The Turkish Competition Board during January 2017 found Booking.com BV guilty of a contravention of the Turkish competition laws based on the inclusion of MFN clauses by Booking.com in their agreements. The Turkish Competition Board ruled that MFN clauses are effectively price protection mechanisms within supply contracts. As a protection mechanism, MFN clauses have the overall effect that the seller cannot offer a lower price to other potential customers which inevitably has an exclusionary effect on the market.
A similar and even broader approach was adopted in June 2016 by the Turkish Competition Board against the online platform Yemeksepeti. The Turkish Competition Board concluded that the exclusionary effects of Yemeksepeti’s MFN clauses meant that the platform abused its dominant market position.

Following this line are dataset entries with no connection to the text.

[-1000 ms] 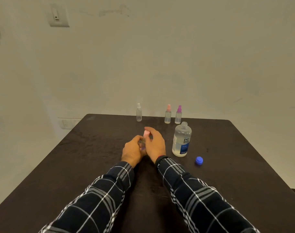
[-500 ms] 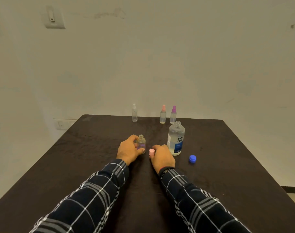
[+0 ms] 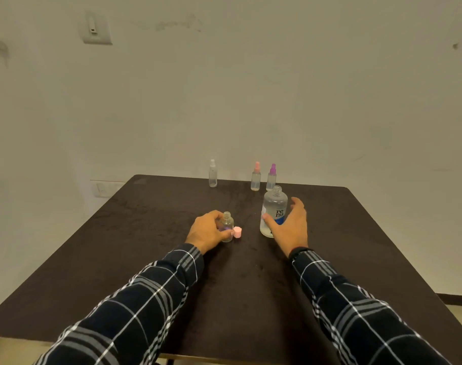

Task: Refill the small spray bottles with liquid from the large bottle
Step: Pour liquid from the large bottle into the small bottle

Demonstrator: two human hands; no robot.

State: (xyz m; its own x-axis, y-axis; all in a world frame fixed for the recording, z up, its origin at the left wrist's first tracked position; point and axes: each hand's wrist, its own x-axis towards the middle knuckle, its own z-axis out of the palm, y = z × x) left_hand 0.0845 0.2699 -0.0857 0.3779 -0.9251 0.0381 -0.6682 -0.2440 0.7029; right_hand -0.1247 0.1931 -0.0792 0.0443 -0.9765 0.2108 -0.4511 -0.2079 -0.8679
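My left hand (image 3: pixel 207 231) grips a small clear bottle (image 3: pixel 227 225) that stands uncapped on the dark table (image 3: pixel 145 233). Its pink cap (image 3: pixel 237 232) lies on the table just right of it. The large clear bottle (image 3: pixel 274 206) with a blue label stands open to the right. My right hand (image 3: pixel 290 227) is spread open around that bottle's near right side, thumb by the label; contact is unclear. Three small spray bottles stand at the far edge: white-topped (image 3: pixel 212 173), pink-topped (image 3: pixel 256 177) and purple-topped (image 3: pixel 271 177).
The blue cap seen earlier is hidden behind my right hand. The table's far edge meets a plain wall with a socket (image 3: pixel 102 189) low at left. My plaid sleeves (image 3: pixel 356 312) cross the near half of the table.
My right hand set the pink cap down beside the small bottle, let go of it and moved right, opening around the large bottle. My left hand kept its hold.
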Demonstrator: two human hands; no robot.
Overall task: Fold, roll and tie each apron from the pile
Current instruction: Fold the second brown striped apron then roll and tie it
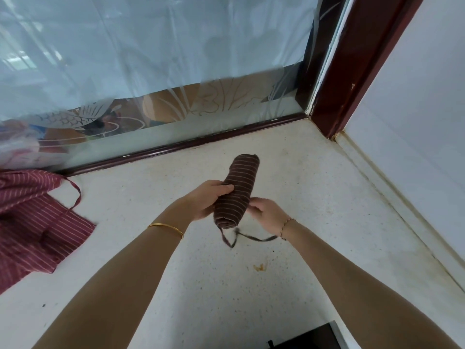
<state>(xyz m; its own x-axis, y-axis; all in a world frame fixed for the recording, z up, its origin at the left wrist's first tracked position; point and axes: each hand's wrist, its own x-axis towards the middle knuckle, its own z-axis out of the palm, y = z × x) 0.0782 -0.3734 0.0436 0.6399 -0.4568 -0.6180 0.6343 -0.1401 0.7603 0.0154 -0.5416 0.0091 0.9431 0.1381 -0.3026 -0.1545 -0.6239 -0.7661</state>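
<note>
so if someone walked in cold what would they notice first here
First, the brown striped apron roll held above the middle of the speckled counter, the left hand wrapped round it and the right hand pinching its dangling tie string. Next, the red striped aprons heaped at the left edge, by the frosted glass panel.

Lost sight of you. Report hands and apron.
Left hand grips rolled brown apron. Right hand holds its strap, untied. Red aprons wait left.
</note>
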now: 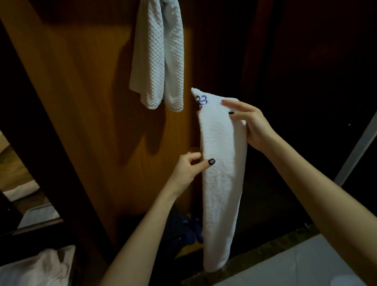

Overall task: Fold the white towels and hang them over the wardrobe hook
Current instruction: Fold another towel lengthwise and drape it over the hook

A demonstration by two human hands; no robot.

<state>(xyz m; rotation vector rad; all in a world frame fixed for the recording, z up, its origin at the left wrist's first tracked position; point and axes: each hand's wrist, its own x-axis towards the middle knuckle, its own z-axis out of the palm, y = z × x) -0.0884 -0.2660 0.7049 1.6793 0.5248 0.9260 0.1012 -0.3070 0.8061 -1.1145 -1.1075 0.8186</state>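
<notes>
A white towel (223,178), folded into a long narrow strip with a blue embroidered mark near its top corner, hangs in front of the wooden wardrobe door (89,108). My right hand (251,125) holds its upper part, thumb on the front and fingers behind. My left hand (190,168) pinches the left edge at mid-height. A second white towel with a waffle texture (156,54) hangs doubled over from the top of the door; the hook itself is out of view.
The wardrobe interior to the right is dark. Blue slippers (193,230) lie on the floor at the door's foot. White bedding (31,280) shows at the lower left, pale floor tiles (288,271) at the lower right.
</notes>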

It also found that these clauses discouraged the offering of lower prices on any other online forum.
MFN CLAUSES IN EUROPE
This development in Europe and the rest of the world indicates that MFN clauses can often be regarded as anti‑competitive. The general position taken in Europe specifically has been to allow “narrow” MFN clauses while prohibiting “wide” MFN clauses. Narrow MFN clauses generally only prohibit the supplier from undercutting prices on its own website, while allowing the supplier to offer better prices to certain customers. The fundamental approach in this regard is that a compromise between narrow and wide MFNs allows for a level of intra-brand competition, i.e. competition among distributors or retailers of the same product, that would not otherwise exist, while preserving the consumer benefits, such as increased convenience and information from the comparison such as user review functions while at the same time mitigating against a potential freeriding problem.

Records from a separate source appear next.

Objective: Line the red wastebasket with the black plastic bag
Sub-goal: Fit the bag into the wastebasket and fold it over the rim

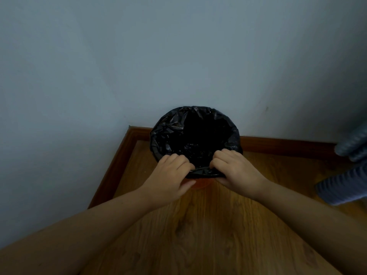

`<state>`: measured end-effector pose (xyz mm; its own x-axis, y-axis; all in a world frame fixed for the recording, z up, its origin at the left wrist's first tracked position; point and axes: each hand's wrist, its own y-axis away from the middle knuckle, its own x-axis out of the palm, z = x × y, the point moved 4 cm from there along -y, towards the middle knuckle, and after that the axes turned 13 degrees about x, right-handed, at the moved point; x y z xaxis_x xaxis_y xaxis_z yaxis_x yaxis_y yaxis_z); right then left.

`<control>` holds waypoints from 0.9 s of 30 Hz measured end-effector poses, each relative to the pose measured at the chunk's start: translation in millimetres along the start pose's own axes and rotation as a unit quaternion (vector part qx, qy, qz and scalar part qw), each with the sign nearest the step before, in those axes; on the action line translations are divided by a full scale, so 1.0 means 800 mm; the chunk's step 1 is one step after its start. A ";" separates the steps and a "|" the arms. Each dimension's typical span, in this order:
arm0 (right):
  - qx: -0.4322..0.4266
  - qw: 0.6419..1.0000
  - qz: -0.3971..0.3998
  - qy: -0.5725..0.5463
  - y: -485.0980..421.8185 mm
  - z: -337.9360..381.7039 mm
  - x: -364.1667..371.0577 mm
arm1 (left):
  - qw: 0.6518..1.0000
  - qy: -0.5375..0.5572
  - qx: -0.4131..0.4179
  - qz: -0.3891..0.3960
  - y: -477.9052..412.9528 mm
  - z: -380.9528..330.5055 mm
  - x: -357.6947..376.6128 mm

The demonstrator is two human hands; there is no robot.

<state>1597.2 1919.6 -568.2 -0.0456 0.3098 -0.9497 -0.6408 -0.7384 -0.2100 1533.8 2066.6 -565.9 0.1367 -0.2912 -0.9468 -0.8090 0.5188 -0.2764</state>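
The red wastebasket (201, 183) stands on the floor in a wall corner; only a small strip of red shows below the near rim. The black plastic bag (172, 133) sits inside it, its crinkled mouth spread open and folded over the rim all around. My left hand (170, 175) pinches the bag's edge at the near rim, fingers curled over it. My right hand (236, 169) grips the same folded edge just to the right, thumb under the rim. The bag's inside is dark.
Pale walls meet in the corner behind the basket, with a wooden skirting board (278, 144) along their base. The wooden floor (208, 231) stretches toward me. Blue-grey striped fabric (345, 183) hangs at the right edge.
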 end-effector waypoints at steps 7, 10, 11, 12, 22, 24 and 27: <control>-0.005 0.999 -0.001 -0.044 0.006 0.012 -0.011 | 1.000 0.017 0.002 -0.007 -0.009 -0.007 0.000; -0.028 0.998 -0.010 -0.049 0.000 0.028 -0.010 | 1.000 0.017 -0.007 -0.017 -0.013 -0.008 0.003; -0.032 0.998 -0.005 -0.052 -0.003 0.031 -0.009 | 1.000 0.018 -0.011 -0.019 -0.014 -0.008 0.004; -0.030 0.998 0.000 -0.058 -0.006 0.032 -0.007 | 0.999 0.020 -0.016 -0.022 -0.015 -0.007 0.005; -0.016 0.999 0.018 -0.031 -0.007 0.012 0.002 | 0.999 0.018 -0.036 -0.020 -0.009 0.002 0.009; -0.010 0.999 0.019 -0.030 -0.006 0.006 -0.001 | 0.999 0.007 -0.040 -0.016 -0.003 0.008 0.007; -0.002 0.999 0.018 -0.039 -0.006 0.001 -0.004 | 0.999 -0.002 -0.040 -0.014 0.005 0.014 0.002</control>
<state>1599.4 1922.6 -564.1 -0.1294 0.3282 -0.9357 -0.6344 -0.7526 -0.1762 1537.3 2077.2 -570.4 0.1622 -0.3011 -0.9397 -0.8480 0.4443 -0.2888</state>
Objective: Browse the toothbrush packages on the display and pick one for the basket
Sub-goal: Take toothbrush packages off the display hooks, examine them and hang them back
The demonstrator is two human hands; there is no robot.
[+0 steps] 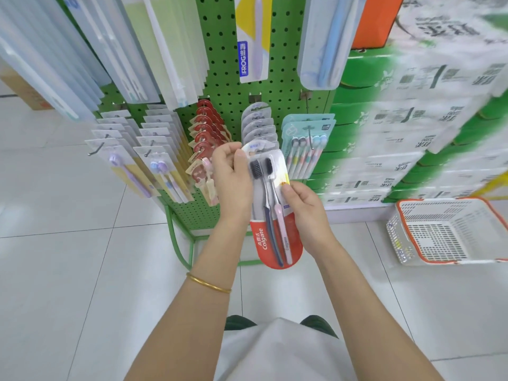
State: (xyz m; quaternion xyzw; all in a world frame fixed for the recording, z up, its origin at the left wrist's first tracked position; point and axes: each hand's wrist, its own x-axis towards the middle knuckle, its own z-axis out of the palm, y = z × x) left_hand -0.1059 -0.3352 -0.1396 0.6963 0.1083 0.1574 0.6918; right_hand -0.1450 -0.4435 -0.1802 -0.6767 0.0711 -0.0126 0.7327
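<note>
Green pegboard display (228,92) behind, basket (407,232) right; both hands (233,174) (305,207) clamped on Colgate package (275,237)

Green pegboard display (228,86) is stood on the white tiled floor (68,257) at frame centre, with rows of toothbrush packages (206,133) hung from its hooks. A white basket (398,240) with an orange rim is set on the floor at right, with green-and-white packs (412,133) stacked behind it. A cardboard box (24,92) is seen on the floor at far left.
</note>
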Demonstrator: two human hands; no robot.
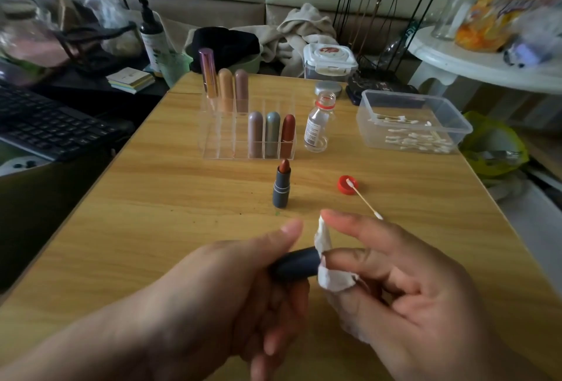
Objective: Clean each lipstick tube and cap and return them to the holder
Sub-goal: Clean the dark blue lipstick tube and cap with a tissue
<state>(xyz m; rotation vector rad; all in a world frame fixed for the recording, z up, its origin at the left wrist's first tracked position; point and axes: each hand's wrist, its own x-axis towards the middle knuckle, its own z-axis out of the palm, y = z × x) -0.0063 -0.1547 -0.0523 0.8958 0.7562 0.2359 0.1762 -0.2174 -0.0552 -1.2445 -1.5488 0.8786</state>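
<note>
My left hand (243, 286) grips a dark grey lipstick cap (296, 263) lying sideways, near the table's front. My right hand (404, 283) holds a white wipe (330, 277) wrapped over a finger and pressed against the cap's open end. An uncapped grey lipstick tube (281, 187) with a reddish-brown bullet stands upright on the wooden table (152, 213), just in front of the clear acrylic holder (219, 140). Several capped lipsticks stand in the holder, three in the back row and three in the front right slots.
A small clear bottle (317, 125) stands uncapped right of the holder; its red cap (346, 185) lies nearer with a cotton swab (365, 199) resting on it. A plastic tub (410, 122) of swabs sits at the right. A keyboard (45, 128) lies off the left edge.
</note>
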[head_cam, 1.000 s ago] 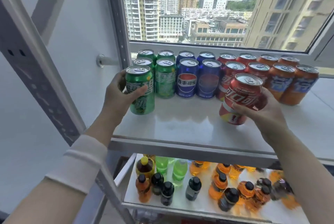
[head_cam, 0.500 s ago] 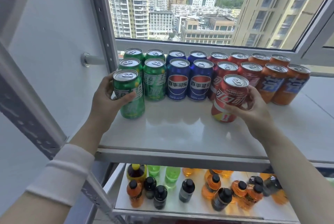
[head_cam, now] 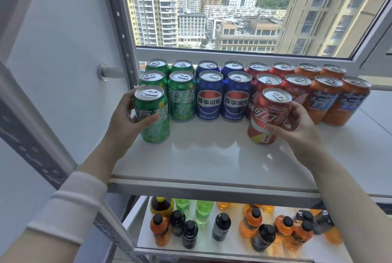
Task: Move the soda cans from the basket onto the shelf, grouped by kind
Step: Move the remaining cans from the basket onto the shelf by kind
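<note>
My left hand (head_cam: 125, 120) grips a green soda can (head_cam: 152, 118) that stands on the white shelf (head_cam: 212, 160), in front of the other green cans (head_cam: 181, 95). My right hand (head_cam: 297, 126) holds a red cola can (head_cam: 268, 114), tilted a little, its base at the shelf surface in front of the red cans (head_cam: 294, 88). Behind stand two rows grouped by kind: green, blue cans (head_cam: 210, 97), red, then orange cans (head_cam: 339, 101). No basket is in view.
A grey metal upright (head_cam: 118, 25) and a wall rod (head_cam: 110, 71) stand left of the cans. A window sill (head_cam: 233, 54) runs behind them. The lower shelf (head_cam: 233, 248) holds several small bottles. Bare shelf lies in front of the blue cans.
Both cans came down toward the shelf. The green one now stands upright on it, and the red one has lowered until its base reaches the surface.
</note>
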Demonstrator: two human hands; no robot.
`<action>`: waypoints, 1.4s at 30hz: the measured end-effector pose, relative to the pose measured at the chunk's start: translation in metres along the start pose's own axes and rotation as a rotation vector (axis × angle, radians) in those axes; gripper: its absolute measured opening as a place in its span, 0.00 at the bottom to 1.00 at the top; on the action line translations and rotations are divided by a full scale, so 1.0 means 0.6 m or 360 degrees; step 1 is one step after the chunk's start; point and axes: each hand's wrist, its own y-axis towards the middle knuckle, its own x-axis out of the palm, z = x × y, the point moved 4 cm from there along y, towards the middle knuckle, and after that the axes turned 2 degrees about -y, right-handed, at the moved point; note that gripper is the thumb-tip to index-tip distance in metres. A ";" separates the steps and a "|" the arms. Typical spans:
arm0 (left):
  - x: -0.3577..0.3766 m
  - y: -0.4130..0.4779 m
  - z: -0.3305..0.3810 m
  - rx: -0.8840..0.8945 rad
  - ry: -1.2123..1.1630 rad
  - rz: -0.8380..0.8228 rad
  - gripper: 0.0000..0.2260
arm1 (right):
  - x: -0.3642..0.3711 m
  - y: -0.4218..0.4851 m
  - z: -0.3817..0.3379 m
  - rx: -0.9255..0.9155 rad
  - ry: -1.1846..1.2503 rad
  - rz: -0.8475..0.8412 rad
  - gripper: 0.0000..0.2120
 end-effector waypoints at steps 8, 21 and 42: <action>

Commentators have suggested that MFN clauses can restrict competition in various ways –
- they raise barriers to entry insofar as they prevent new entrants into the market from offering lower prices. This in itself could dampen competition;
- the existence of several agreements with MFN clauses, has the cumulative effect of aligning prices amongst competitors. Therefore the use of such clauses can support collusive actions by standardising different prices and commercial terms; and
- they could reinforce market positions and lead to an abuse of dominance depending on market share.
POSITIVE EFFECTS OF MFN CLAUSES
At the same time MFN clauses can offer potentially positive effects. As an example, these clauses could favour competition insofar as the final client may be guaranteed the lowest possible price. MFN agreements may also afford buyers reduced negotiation cost as well as the cost of researching the market in order to ensure that as a buyer they secure the best possible price.

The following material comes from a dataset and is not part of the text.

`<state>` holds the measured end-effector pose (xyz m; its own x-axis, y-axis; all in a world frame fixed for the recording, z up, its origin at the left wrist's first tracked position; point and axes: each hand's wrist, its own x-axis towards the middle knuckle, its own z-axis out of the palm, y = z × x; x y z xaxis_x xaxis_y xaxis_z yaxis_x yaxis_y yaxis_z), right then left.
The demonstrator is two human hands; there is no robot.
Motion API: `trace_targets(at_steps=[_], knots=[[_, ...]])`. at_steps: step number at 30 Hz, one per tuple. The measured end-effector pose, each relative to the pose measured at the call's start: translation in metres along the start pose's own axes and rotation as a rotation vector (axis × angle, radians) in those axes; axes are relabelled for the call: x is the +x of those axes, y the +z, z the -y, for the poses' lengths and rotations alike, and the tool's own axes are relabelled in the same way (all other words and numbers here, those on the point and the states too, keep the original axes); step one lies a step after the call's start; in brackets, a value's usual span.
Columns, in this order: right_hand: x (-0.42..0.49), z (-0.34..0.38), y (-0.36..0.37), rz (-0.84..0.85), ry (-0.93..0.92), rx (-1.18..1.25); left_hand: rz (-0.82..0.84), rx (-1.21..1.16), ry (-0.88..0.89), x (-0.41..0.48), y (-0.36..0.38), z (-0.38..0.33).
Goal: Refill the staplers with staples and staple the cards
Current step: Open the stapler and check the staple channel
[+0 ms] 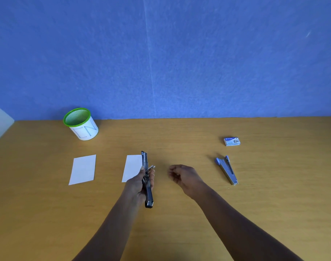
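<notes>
My left hand grips a black and silver stapler, swung wide open, above the wooden table near the middle. A white card lies partly under that stapler and hand. Another white card lies further left. My right hand hovers to the right of the stapler with its fingers loosely curled, holding nothing. A blue stapler lies opened out flat on the table at the right. A small box of staples sits behind it.
A green-rimmed mesh pen cup with a white paper label stands at the back left. The wooden table meets a blue wall at the back. The table's left edge runs along a white surface.
</notes>
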<state>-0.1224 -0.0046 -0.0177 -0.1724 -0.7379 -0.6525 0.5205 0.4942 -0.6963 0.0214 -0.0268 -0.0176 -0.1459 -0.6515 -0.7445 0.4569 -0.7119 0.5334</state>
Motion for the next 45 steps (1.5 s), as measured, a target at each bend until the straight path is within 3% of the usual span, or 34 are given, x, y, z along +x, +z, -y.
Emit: trace_targets(at_steps=[4, 9, 13, 24, 39, 45], knots=[[-0.014, 0.007, 0.018, 0.096, -0.045, -0.064, 0.012, -0.006, 0.003, -0.007, 0.006, 0.001], [-0.023, 0.006, 0.032, 0.047, -0.362, -0.512, 0.015, -0.021, -0.005, -0.015, 0.011, 0.001], [-0.025, 0.003, 0.034, 0.001, -0.583, -0.722, 0.018, 0.007, 0.009, -0.019, 0.011, 0.002], [-0.026, 0.000, 0.028, -0.184, -0.828, -0.796, 0.097, -0.012, -0.019, -0.032, 0.015, 0.002], [-0.033, 0.001, 0.024, -0.100, -0.909, -1.202, 0.124, 0.160, 0.024, -0.045, 0.022, 0.000], [-0.037, 0.000, 0.021, 0.016, -0.807, -1.281, 0.128, 0.219, 0.050, -0.045, 0.023, -0.003]])
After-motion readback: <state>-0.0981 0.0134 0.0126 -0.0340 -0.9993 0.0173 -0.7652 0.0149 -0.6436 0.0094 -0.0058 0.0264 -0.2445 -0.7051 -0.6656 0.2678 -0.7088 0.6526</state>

However, the burden of providing that an MFN clause positively affects competition or outweighs the restrictive effects, lies with the contractual parties.
Knowing full well that MFN’s are generally treated as vertical restraints, such provisions will be judged in terms of the rule of reason approach. In other words, the pro-competitive benefits of the MFN arrangement must be balanced against any anti‑competitive effects that might exist.
An analysis of the potential anti‑competitive effects resulting from an MFN provision will be very specific and largely driven by the particulars of the parties involved, the industry in which the provision is employed, and the size of the market in question. There are however some situations in which the likelihood that an MFN will be considered as anti‑competitive, will be reduced, for example –
- MFN’s provided for in un-concentrated markets will be less concerning than those provided for in highly concentrated markets;
- MFN’s are more likely to be pro-competitive in situations where they incentivise suppliers or customers to be early adopters of technologies or innovations that might otherwise not happen.
It is however a fact that MFN provisions employed in the context of more concentrated markets, involving parties with more substantial market shares, and/or involving certain mechanisms by which the parties will be able to strictly monitor or enforce the MFN provision, can raise grave concerns from a competition law point of view.
CONCLUSION
It is clear that there has been significant competition law focus on MFN clauses internationally. It is also clear that the South African Competition Commission more regularly of late follows trends set by international authorities.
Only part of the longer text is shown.